Exercise brief => Transcribe the data exactly, pictures excluded.

Data section =>
════════════════════

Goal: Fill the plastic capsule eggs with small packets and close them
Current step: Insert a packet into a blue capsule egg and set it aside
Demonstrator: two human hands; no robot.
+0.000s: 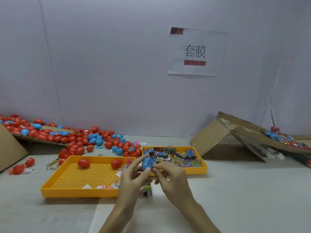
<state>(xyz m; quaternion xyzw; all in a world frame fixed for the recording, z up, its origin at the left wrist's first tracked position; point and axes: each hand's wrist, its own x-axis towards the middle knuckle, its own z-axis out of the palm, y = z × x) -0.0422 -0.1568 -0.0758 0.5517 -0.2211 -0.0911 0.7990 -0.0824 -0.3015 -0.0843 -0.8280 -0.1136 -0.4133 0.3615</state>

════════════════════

Output of the exercise =>
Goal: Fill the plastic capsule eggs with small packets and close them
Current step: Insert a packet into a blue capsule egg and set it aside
Demonstrator: two human hands; no robot.
+0.000s: 
<state>(xyz m; quaternion xyzw; all in a world frame fixed for the recording, z up, its origin at the left wrist's first tracked position; point and axes: each hand's wrist, its own x-axis towards the middle knuckle, its own z-axis out of the palm, y = z × x) -0.0422 -0.1568 -0.0758 0.5517 -0.2211 -0.0911 0.7990 -0.0824 -0.3015 -0.0843 -0.8280 -0.1136 -0.4133 0.3615</state>

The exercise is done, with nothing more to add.